In 1991, Moggridge became a co-founder of IDEO, with David Kelley and Mike Nuttall, as all four firms merged into one. Moggridge stayed at IDEO until 2010, when he was named an IDEO Fellow.

===Cooper Hewitt, Smithsonian Design Museum===
In March 2010, Moggridge left IDEO to become director of Cooper Hewitt, Smithsonian Design Museum in New York City, the first person to do so without a museum background. Cooper Hewitt is the only museum in the US devoted exclusively to historic and contemporary design.

Moggridge died of cancer in a hospice in San Francisco on 8 September 2012.

==Academic roles==
From 1983 to 2010, Moggridge was consulting associate professor in different departments at Stanford University, including the Product Design Program, the Center for Work, Technology, and Organization, and the d.school (officially the Hasso Plattner Institute of Design).

Moggridge was Congress Chair for CONNECTING'07, the Icsid World Design Congress held in San Francisco, a role that began in 2000 as he led the effort to prepare a bid that was presented at the 2001 Icsid Congress in Seoul, Korea.

In 2001, Moggridge became a steering committee member at Interaction Design Institute Ivrea in Ivrea, Italy.

In 1993, he was a visiting professor in interaction design at Royal College of Art in London and he was a trustee at the Design Museum in London 1992–1995. He had been an advisor to the British government on design education in 1974, and a board member at the Copenhagen Institute of Interaction Design.

==Awards and honours==
In 2014, Moggridge was posthumously awarded an AIGA Medal.

Moggridge was given an honorary doctorate from CCA (California College of the Arts) in San Francisco in 2012.

In FastCompany's October 2011 issue, Moggridge was profiled as a Master of Design, and named one of the 50 Most Influential Designers in America.

In 2010, he was given the Prince Philip Designers Prize.

Moggridge was given a Lifetime Achievement Award in 2009 at the National Design Awards, in a ceremony at the White House, presided over by First Lady Michelle Obama

The Industrial Designers Society of America (IDSA) named Moggridge a Fellow in 2006.

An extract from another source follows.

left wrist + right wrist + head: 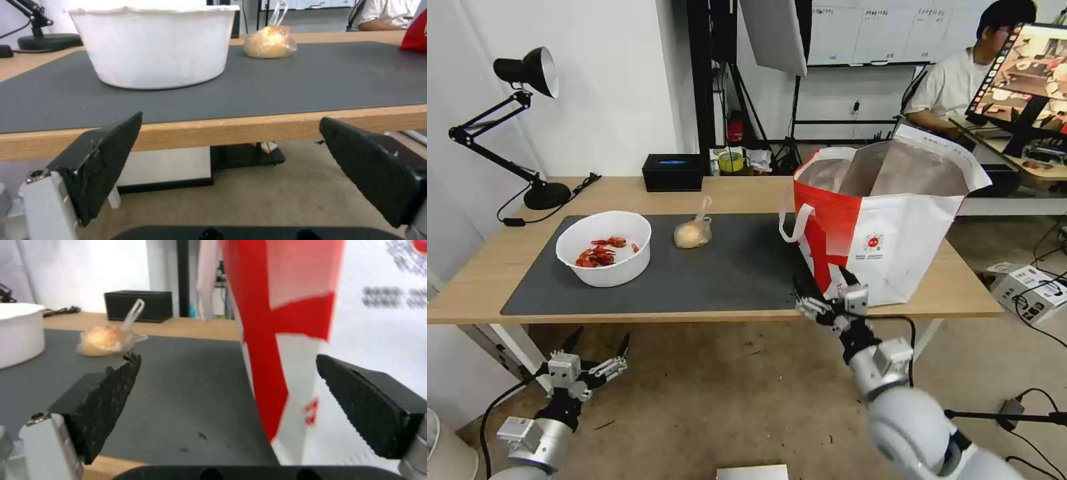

In 1988 Moggridge was named a Royal Designer for Industry by the Royal Society for the encouragement of Arts, Manufactures and Commerce.

==Books==
In October 2006, Moggridge published Designing Interactions (The MIT Press, ISBN 0-262-13474-8), a 764-page introduction to and history of interaction design comprising 40-plus interviews with designers and entrepreneurs, from Douglas Engelbart to Will Wright to Larry Page and Sergey Brin. Moggridge conducted the interviews, recorded and edited the videos (included with the book on a DVD), and designed the book and the book's website. BusinessWeek named it one of the Best Innovation and Design Books in 2006, and design commentator Don Norman wrote, "This will be the book—the book that summarizes how the technology of interaction came into being and prescribes how it will advance in the future."

Moggridge followed this in October 2010 with Designing Media (The MIT Press, ISBN 0262014858), another compilation of more than 35 interviews with experts in various media, new and old, including Mark Zuckerberg, Chad Hurley, Tim Westergren, Ira Glass, Craig Newmark, Hans Rosling, and DJ Spooky. Again, Moggridge conducted the interviews, wrote the text, and designed the book and the book's website.

==Film and video==
Moggridge is a central figure in Gary Hustwit's 2009 documentary on design, Objectified.

In 2009, Moggridge directed and produced a short film, , about Doug Wilde, a Stanford Professor Emeritus who began picking up trash on his daily bike rides up a steep mountain highway.